Reuters reported on Nov 16 that PNB sought to increase its presence in private investments, fixed income and property — which is inclusive of landbanking — to support the agenda.

With the stronger ringgit providing a foundation for overseas investments, PNB may also be motivated by returns it already received from small investments done in a "possibly peaking" US equities market in 2017, said Abdul Rahman.

"A consensus view of 9% to 10% of earnings growth among American corporations certainly looks attractive, but with record highs posted in the US equities market, we will take a conservative approach in anticipation of market corrections," he added.

It recently disposed of its investment in the Australian property market through the sale of Santos Place in Brisbane for A$370 million or AU$999 per sq ft, he said, adding that the returns will be reinvested into other international properties when the opportunity arises.

In the meantime, PNB, with effective presence in a number of Malaysia-listed companies, is seeking to push for organic earnings growth in the companies in 2018.

This follows a slew of structural changes that has set the stage for improved evaluation and quality of performance, including the demerger of Sime Darby Group, UMW Oil & Gas Corp Bhd from parent company UMW Holdings Bhd, as well as Chemical Company of Malaysia Bhd with CCM Duopharma Biotech Bhd — all of which were completed this year.

PNB's private highway concessionaire Projek Lintasan Kota Holdings Sdn Bhd (Prolintas) will also undergo restructuring in 2018, which Abdul Rahman said it is on track for listing in 2019.

Abdul Rahman also said PNB will remain invested in Bursa Malaysia as a sign of continued support to the local economic growth.

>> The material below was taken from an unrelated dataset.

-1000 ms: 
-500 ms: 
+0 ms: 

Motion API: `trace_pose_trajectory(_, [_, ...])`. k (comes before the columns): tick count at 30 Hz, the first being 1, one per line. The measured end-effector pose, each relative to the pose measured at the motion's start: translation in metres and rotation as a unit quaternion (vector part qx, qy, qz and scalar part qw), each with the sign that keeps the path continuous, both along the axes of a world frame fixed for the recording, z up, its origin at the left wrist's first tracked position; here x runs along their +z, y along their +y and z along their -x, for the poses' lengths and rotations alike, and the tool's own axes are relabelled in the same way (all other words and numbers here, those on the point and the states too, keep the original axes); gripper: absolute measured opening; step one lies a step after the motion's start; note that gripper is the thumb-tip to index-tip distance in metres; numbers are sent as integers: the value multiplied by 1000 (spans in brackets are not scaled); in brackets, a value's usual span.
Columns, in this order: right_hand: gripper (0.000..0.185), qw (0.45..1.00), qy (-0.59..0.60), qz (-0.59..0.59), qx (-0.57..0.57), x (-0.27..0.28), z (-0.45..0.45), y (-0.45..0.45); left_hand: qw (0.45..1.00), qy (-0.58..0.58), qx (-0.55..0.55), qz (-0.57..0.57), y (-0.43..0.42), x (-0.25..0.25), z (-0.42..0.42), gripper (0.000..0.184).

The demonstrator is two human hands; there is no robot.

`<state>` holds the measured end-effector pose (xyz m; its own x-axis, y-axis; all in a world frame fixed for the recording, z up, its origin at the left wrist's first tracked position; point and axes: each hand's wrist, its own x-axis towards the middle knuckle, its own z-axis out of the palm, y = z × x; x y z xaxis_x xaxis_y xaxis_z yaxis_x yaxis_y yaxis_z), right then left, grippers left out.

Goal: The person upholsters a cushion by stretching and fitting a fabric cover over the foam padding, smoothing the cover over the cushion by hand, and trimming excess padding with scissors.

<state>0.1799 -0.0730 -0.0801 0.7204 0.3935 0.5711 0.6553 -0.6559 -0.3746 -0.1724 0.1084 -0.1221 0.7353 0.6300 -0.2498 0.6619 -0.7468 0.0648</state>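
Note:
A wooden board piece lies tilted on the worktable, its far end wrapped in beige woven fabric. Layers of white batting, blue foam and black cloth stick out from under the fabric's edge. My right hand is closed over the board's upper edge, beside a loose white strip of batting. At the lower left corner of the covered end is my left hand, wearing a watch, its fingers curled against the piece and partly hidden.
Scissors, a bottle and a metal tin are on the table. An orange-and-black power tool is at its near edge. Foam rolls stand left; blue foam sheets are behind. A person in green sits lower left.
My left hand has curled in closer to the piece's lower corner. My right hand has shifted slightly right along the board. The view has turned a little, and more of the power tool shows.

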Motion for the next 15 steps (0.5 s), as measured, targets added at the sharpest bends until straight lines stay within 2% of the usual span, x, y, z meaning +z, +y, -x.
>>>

He also urged other Malaysian companies to further drive earnings growth to keep the local stock market attractive to foreign investors.

"Consensus is forecasting a 6% to 7% growth in 2018 corporate earnings. Capital follows performance, which is why we urge Malaysian companies to deliver better performance and continue to attract foreign investors to the Malaysian market," he added.

The local market has seen foreign outflows in September and October, said Abdul Rahman — but the year has seen net inflows of some RM11 billion to-date amid the stronger ringgit, coupled with Malaysia's better-than-expected GDP growth trend and expectation of a one-off interest rate hike by Bank Negara Malaysia next year.